Between December 2022 and April 2023, 404 participants from 59 countries signed up to solve the problems posed by the two tracks, and 82 went on to submit solutions. For the Descriptor Track, participants were tasked with generating useful vector embeddings for videos, up to one embedding per second of video, such that derived videos would receive high similarity scores to their corresponding reference video. For the Matching Track, participants were tasked with identifying the segments of a query video derived from corresponding segments of a reference video; Meta AI designed a segment-matching micro-average precision metric to measure performance on this Matching Track task.

The winning solutions significantly improved on the baseline models provided by Meta. The top Descriptor Track solution improved on the baseline model by more than 40% (from 0.6047 to 0.8717), and the top Matching Track solution improved on the baseline model by more than 105% (from 0.4411 to 0.9153).
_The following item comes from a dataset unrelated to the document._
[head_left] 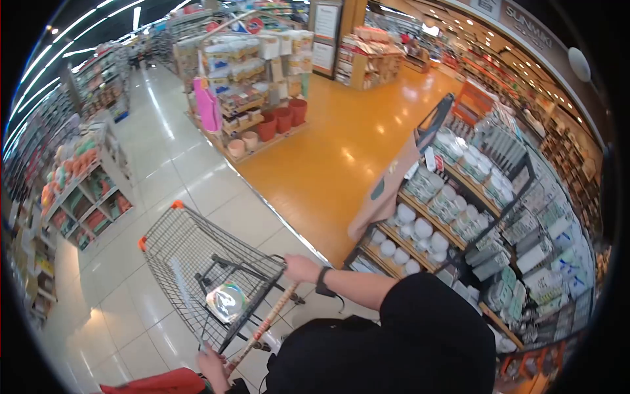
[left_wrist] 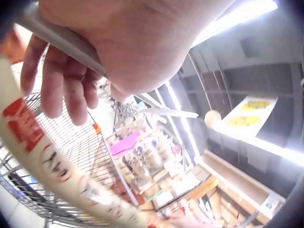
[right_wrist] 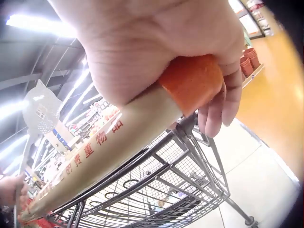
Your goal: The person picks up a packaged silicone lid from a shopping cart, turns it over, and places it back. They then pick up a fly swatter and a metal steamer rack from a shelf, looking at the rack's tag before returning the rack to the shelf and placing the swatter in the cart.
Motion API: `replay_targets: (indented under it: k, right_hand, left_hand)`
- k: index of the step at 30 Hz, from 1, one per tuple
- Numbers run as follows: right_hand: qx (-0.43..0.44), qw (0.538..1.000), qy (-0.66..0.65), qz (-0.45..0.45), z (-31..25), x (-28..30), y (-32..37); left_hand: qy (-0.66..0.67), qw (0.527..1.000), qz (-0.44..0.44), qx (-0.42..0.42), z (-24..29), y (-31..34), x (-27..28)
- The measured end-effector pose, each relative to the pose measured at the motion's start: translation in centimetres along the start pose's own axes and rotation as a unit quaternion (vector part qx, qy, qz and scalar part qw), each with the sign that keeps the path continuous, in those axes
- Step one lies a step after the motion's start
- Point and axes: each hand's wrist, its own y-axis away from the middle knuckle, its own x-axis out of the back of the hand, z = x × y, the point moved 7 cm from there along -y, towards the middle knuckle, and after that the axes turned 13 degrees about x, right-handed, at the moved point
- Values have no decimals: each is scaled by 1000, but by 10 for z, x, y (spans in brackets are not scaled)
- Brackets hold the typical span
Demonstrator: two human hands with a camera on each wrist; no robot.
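Observation:
A shopping cart [head_left: 203, 262] with wire sides and orange front corners stands before the person. My right hand [head_left: 302, 268] wraps round the right end of its pale push bar, at the orange end cap [right_wrist: 192, 83] in the right wrist view. At the bar's left end is my left hand [head_left: 211, 368], its fingers curled round a thin grey rod [left_wrist: 64, 38] above the bar [left_wrist: 61, 171]. A pale perforated paddle with pointed ears [right_wrist: 42, 108] rises on a thin stem from that hand. A round shiny patch [head_left: 226, 302] shows at the cart's seat.
Tiled floor [head_left: 147, 164] stretches ahead, with orange flooring [head_left: 328, 151] to its right. Cubby shelves [head_left: 88, 197] stand left; a display with red pots [head_left: 282, 119] is farther ahead. A rack of white goods [head_left: 420, 230] is close on the right. Something red [head_left: 157, 382] lies lower left.

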Motion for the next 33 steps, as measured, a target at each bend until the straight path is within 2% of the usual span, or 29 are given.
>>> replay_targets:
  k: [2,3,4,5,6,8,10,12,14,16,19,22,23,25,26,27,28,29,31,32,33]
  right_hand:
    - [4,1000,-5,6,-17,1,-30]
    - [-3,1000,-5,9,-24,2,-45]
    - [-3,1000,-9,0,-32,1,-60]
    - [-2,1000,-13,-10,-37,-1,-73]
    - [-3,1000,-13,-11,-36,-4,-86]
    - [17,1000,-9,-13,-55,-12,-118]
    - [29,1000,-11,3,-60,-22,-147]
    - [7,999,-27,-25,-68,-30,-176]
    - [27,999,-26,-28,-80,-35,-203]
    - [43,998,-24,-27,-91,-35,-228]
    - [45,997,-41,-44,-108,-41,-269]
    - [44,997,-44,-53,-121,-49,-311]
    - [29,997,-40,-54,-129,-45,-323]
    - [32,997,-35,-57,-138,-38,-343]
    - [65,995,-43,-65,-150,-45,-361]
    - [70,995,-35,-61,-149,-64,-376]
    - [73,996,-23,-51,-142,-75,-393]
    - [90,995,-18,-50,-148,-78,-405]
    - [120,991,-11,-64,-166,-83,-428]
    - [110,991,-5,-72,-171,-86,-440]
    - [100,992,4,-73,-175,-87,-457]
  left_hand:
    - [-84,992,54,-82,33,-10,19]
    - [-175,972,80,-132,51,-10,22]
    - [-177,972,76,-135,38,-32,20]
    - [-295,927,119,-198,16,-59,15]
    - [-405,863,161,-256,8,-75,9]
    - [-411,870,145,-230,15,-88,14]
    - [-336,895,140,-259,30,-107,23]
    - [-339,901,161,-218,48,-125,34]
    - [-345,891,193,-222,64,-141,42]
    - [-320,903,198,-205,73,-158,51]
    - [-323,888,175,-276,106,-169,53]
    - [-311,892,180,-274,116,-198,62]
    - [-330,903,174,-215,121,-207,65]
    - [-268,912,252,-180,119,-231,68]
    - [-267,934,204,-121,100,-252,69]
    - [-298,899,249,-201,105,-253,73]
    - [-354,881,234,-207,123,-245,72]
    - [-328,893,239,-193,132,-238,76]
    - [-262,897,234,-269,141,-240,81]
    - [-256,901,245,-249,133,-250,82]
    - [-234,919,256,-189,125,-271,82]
Congratulations to the winners, runners-up, and all who participated! All prize-winning solutions have been released under an open source license for ongoing development and learning. We'll share details and common themes on the winning solutions below, but first, some background on the competition for those who are new to it.

Competition Background

Manual content moderation has challenges scaling to meet the large volume of content on platforms like Instagram and Facebook, where tens of thousands of hours of video are uploaded each day. Accurate and performant algorithms are critical in flagging and removing inappropriate content. This competition allowed users to test their skills in building a key part of that content tracing system, and in so doing contribute to making social media more trustworthy and safe for the people who use it.


For this competition, Meta AI compiled a new dataset composed of approximately 100,000 videos derived from the YFCC100M dataset. This dataset was divided into a training set, a Phase 1 test set, and a Phase 2 test set. Both the train and test sets are further divided into a set of reference videos, and a set of query videos that may or may not contain content derived from one or more videos in the reference set. The following examples show some of the different ways in which content from reference videos was included in query videos.

The video on the left is a reference video. The video on the right is a query video that contains a clip that has been derived from the reference video — in this case, a portion of the query video (from 0:00.3 to 0:05.7) contains a portion of the reference video (from 0:24.0 to 0:29.43) that has been surrounded in all four corners by cartoon animals and had a static effect applied:

reference video query video derived from reference video
Credit: walkinguphills Credit: walkinguphills, Timmy and MiNe (sfmine79)

Edited query videos may have been modified using a number of techniques. The portion of the following reference video (from 0:05.0 to 16.6) inserted into the query video (from 0:05.6 to 16.9) has been overlayed with a transparency effect:

reference video query video derived from reference video
Credit: Timo_Beil Credit: Timo_Beil and Neeta Lind

Editing techniques employed on the challenge data set included:

  • blending videos together
  • altering brightness or contrast
  • jittering color or converting to grayscale
  • blurring or pixelization
  • altering aspect ratio or video speed, looping
  • rotation, scaling, cropping, padding
  • adding noise or changing encoding quality
  • flipping or stacking horizontally or vertically
  • formatting as a meme; overlaying of dots, emoji, shapes, or text
  • transforming perspective and shaking; transition effects like cross-fading
  • creating multiple small scenes; inserting content in the background

Please also note that as part of the data cleaning process, faces were obscured from the videos using a segmentation mask.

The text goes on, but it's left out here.